Many New Zealanders renew mortgages, insurance policies, and utility contracts on autopilot, year after year, without checking whether a better deal exists. Companies know this. Loyalty is rarely rewarded with competitive pricing; new customers usually get the better rate.
The same inertia applies to salary. Many people never negotiate their pay after accepting an initial offer, leaving significant lifetime earnings on the table.
A car repair, a medical bill, an unexpected redundancy. Without an emergency fund, any of these can force a household into high-interest debt or premature liquidation of investments. Both carry long-term costs far exceeding the original expense.
Retail therapy after a hard week. Panic selling after a market drop. Buying into an investment because everyone else seems to be making money. Emotional decision-making is the common thread in most costly financial mistakes, whether the emotion is fear, excitement, stress, or boredom.
Markets are volatile by nature. The NZX and global indices have experienced dozens of drawdowns of 10 percent or more over the past 30 years and recovered from every one. The investors who suffer most are those who sell at the bottom and miss the recovery.
Retirement can feel distant enough to ignore, especially for anyone under 40. But the maths of compound returns is unforgiving: every decade of delay roughly halves your outcome.

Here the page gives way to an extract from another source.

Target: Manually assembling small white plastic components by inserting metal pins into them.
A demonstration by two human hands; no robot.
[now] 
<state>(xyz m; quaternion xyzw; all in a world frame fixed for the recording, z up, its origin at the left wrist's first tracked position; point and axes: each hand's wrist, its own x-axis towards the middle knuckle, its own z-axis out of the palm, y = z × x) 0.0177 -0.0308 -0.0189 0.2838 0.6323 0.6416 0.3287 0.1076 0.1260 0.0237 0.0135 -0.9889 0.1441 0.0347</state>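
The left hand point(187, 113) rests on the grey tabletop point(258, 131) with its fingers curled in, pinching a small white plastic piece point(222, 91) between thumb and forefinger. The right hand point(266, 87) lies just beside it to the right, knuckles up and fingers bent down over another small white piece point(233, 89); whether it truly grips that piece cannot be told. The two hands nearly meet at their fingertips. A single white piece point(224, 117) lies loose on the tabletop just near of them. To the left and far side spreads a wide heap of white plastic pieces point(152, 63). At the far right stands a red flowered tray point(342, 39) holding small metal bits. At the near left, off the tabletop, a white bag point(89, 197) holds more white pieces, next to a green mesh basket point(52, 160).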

Most employed New Zealanders have a KiwiSaver Scheme, which is a solid foundation. The problem is scale. A default 3 percent employee contribution, even with the employer match and government contribution, is rarely sufficient to fund a comfortable retirement on its own. And a significant number of members remain in a default fund mismatched to their age and time horizon, quietly forfeiting returns they will eventually need.
After launching into a career, many New Zealanders never seriously upgrade their skills or knowledge again. They expect progression but invest nothing beyond on-the-job experience to support it.

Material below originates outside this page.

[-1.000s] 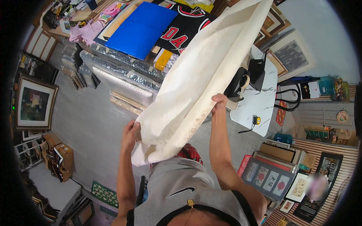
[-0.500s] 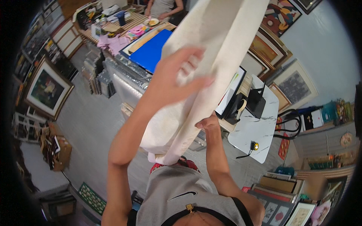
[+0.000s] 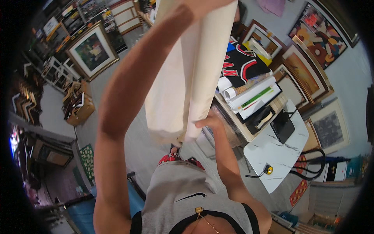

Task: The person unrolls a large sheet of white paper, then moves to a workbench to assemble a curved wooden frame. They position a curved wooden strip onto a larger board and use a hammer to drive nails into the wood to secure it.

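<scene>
A large, partly unrolled cream sheet (image 3: 165,95), perhaps canvas or heavy paper, stands in front of me with its rolled side (image 3: 208,58) on the right. My left hand (image 3: 204,5) reaches across the top of the roll and is closed on it; the upper frame edge cuts off part of its fingers. Lower down, my right hand (image 3: 210,120) grips the roll's right side near its bottom end, thumb across the front. The lower end of the sheet hangs above the floor, near my feet.
On the right, a table holds a black jersey (image 3: 243,64), white paper rolls (image 3: 253,93) and a tape dispenser (image 3: 261,119). Beside it stands a marble-patterned table (image 3: 269,156) with a tape measure (image 3: 269,169). A framed picture (image 3: 93,50) and a cardboard box (image 3: 80,109) stand left.
My left hand has moved up and closed on the top of the roll. The sheet stands more upright and narrower. My view has turned, bringing the jersey and paper rolls into sight.
</scene>
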Demonstrator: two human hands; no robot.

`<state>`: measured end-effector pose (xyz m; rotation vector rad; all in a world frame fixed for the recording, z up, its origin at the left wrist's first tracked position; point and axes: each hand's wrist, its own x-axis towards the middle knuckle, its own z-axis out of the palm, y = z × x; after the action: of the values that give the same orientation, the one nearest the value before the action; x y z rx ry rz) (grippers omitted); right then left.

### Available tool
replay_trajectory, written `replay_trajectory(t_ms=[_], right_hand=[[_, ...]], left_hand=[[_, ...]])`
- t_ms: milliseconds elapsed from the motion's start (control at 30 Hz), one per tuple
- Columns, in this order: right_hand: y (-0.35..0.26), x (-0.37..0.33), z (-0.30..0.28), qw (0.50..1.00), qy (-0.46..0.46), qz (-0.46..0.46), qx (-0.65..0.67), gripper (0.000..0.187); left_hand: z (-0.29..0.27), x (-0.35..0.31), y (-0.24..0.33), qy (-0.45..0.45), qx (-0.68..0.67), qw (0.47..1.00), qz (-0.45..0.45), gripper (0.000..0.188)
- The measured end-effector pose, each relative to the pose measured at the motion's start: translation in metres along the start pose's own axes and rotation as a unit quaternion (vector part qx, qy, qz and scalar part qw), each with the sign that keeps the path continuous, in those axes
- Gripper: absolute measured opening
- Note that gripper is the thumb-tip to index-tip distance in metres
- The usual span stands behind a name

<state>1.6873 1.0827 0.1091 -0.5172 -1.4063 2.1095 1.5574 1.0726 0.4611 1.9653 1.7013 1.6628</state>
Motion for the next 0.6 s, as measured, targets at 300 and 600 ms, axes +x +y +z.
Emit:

Your ability to earn income remains the single most valuable financial asset you own, particularly early in your career. A 25-year-old who increases their salary by $10,000 through deliberate skill development and then invests the difference for 30 years will likely generate more wealth from the earning increase alone than from any single investment decision. Of course, returns, fees, inflation, and tax all affect the final outcome, but the principle holds: earning power compounds just as capital does.

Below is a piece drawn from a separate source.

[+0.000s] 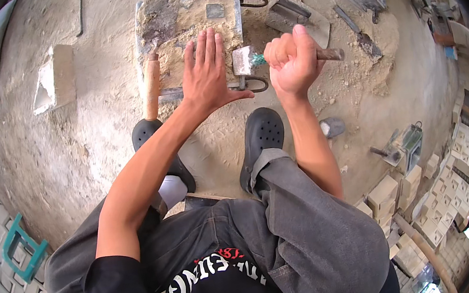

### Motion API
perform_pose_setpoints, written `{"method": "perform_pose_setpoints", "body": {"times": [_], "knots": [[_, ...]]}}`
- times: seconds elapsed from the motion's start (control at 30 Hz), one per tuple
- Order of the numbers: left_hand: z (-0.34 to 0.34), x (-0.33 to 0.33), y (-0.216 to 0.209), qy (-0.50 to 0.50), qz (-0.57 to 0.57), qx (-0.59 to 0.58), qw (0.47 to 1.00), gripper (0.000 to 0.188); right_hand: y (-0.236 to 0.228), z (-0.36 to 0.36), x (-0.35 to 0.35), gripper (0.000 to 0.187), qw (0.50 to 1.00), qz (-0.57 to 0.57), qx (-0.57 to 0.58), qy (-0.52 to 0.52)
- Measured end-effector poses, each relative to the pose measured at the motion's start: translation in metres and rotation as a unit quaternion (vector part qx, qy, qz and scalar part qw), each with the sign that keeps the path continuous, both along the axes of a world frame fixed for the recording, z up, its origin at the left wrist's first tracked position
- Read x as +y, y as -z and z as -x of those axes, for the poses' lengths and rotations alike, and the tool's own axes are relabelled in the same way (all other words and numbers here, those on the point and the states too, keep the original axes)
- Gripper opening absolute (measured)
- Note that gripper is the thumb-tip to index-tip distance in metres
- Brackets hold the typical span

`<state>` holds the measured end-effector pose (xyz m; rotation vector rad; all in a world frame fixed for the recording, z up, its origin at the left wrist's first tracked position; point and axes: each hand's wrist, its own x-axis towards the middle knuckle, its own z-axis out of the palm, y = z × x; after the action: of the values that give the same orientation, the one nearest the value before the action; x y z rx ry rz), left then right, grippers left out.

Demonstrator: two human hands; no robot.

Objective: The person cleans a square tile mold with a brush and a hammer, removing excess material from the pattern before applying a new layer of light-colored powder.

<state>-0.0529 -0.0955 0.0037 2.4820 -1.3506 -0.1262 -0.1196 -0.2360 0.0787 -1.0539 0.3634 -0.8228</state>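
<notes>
My left hand [206, 74] lies flat, fingers together and thumb out, on the tan sand [177, 60] packed in a rectangular metal frame [137, 29]. To its right, my right hand [293, 63] is closed round the handle of a hammer-like tool [243, 61]. That tool has a pale blocky head, green binding and a brown handle end beyond my fist; its head is over the frame's right edge. A trowel [152, 89] with a wooden handle lies left of my left hand, its flat blade on the sand. A small grey square plate [215, 11] rests near the frame's far edge.
Loop handles [253, 1] stick out from the frame's right side. Beyond my right hand lie a grey metal block [288, 11] and a dark narrow tool [358, 32] in loose sand. A pale block [55, 79] stands left. Pale blocks [384, 195] are stacked lower right.
</notes>
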Motion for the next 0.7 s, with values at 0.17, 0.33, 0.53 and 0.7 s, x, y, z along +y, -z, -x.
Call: {"method": "perform_pose_setpoints", "body": {"times": [0.17,0.33,0.53,0.7], "knots": [[0.002,0.004,-0.001,0.004,-0.013,-0.003,1.000,0.147,-0.016,0.004,-0.003,0.052,0.995,-0.053,-0.076,-0.023],[0.006,0.004,0.001,0.000,-0.017,0.002,1.000,0.147,-0.023,-0.006,0.009,0.051,0.999,0.022,0.034,0.011],[0.012,-0.006,0.001,0.005,-0.022,0.020,1.000,0.147,-0.044,0.005,-0.022,0.049,0.999,-0.004,-0.015,0.048],[0.004,0.002,0.003,0.015,0.005,0.019,1.000,0.150,-0.045,0.001,-0.004,0.052,0.999,-0.008,0.026,0.047]]}}
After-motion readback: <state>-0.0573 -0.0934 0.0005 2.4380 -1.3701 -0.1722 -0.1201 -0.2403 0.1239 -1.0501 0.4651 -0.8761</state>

This habit underpins many of the others. A scarcity mindset treats resources as fixed: if someone else gains, you lose. An abundance mindset recognises wealth creation is expansive. Stephen Covey coined the distinction in The 7 Habits of Highly Effective People, and the concept has held up well since.
The financial consequences are concrete. A scarcity mindset is what keeps someone from negotiating their salary (Habit 6), from investing beyond the default KiwiSaver Scheme fund (Habit 9), or from spending time and money on skill development with no guaranteed short-term payoff (Habit 10). It turns every financial decision into a calculation of what you might lose, rather than what you could gain. The result is paralysis, and paralysis in personal finance is expensive.
Marcus Mannering, financial adviser at Become Wealth, sees this regularly:
"The clients who build the most wealth tend to believe improving their financial position is genuinely available to them, and then act on it. The mindset shift usually comes before the financial shift."
New Zealand households collectively owe more than $608 billion. Debt servicing is at a decade-high. KiwiSaver Scheme defaults leave tens of thousands of dollars unrealised across millions of accounts. These are the accumulated costs of habits running unexamined, and every one of them can be reversed.
Pick one or two habits from this list, fix them, and build from there.